Monday, July 6, 2009

TMI! Information Overload and Learning

“Too much information—TMI!”

More than just a retort when conversations turn personal, TMI also describes a common student experience. When one period of steady information flow follows another, the rising data tide does not lift all boats. It overwhelms them.

We can maintain a quick and steady pace when we enter information into a database or spreadsheet, simply pushing “return” or “tab” to move to the next entry, but the brain is not a computer. It has limits. Data funneled endlessly through the senses prevents the processing required for learning.

What do students’ brains need to do to construct new learning? Let’s listen in as the neural “Data Manager” oversees the processing…

Okay, we got incoming data here. Everyone look alive!

Get that bit there and put it with the other that’s like it. Those two bits there,
move them to the right. Move those others across the room to that grouping there.

Is that it? Do we have all the data? Okay, let me get up to the observation platform to see what we’ve got here. Hmm, okay. Put this label on that grouping there. And give that group to the right this label. That last group needs this label.

Okay, let’s see what’s really going on here. Seeing some patterns! Get the librarians searching for past records with these patterns.

Got something? Great. Let’s overlay it with this new data.

A-ha! The new data is like this past experience in some ways. Get the insights to the consciousness office and tell them to hit the “Give a lift” button! We’re constructing understanding right now!

Obviously no such director exists for cognitive activity, but the processing illustrated by the imagined “Data Manager’s” actions do reflect the brain’s approach to constructing new learning. Incoming data gets sorted and labeled as the brain engages in comprehension. The sorted and labeled data reveals emerging patterns that trigger recall of similar past experiences as the brain engages in elaboration. These cognitive processes empower learning.
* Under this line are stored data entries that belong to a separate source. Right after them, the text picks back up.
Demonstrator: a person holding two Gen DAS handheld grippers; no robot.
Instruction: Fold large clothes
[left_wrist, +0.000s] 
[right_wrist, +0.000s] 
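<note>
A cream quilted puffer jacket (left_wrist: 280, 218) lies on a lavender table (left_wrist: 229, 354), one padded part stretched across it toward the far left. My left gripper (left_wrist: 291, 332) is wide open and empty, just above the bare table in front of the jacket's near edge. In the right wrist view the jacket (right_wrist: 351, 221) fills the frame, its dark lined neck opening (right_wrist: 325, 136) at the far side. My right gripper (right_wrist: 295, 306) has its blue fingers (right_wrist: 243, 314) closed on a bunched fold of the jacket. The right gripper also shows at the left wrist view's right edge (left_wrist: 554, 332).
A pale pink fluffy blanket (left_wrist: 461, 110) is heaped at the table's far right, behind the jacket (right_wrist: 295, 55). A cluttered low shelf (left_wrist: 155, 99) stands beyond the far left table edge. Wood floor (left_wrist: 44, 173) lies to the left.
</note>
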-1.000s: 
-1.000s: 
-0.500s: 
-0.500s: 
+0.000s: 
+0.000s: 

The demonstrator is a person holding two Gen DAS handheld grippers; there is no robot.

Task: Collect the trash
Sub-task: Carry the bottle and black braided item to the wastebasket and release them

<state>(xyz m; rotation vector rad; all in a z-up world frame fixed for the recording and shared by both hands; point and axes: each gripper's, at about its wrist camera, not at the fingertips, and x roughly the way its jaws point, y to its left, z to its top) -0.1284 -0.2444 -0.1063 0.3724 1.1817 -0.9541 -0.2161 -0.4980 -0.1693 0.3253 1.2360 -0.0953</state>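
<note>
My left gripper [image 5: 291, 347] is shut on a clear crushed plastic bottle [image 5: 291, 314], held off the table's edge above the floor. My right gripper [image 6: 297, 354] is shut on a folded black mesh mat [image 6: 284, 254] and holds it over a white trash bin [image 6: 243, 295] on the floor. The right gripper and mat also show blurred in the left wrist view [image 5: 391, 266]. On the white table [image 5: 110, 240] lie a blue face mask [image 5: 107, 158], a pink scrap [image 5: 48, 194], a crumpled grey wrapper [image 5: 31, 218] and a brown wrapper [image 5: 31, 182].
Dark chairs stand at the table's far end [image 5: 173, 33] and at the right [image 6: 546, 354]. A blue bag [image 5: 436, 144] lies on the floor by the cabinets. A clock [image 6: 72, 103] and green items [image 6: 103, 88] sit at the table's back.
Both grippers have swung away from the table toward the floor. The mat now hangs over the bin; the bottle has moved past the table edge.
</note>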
But TMI floods the brain with data, preventing comprehension and elaboration, and thus, preventing learning. Jonah Lehrer suggests the danger of too much information is “it can actually interfere with understanding.” Why? Because the brain has a do-it-yourself attitude toward learning.

As teachers, we think through material when we plan its delivery. But students’ brains need to engage in that same process to learn for themselves. In short, we process the new material to teach it. Students must process the information similarly to learn it. As Daniel Willingham, author of Why Don't Students Like School?, explains, “Good teachers design lessons in which students unavoidably think about the meaning or central point” [emphasis added]. Thinking cannot overcome TMI, but TMI quickly overwhelms thinking. In short, TMI prevents learning while unavoidable thinking promotes it.

When you stop informing and engage students in thinking, you empower learning. In other words, you truly teach.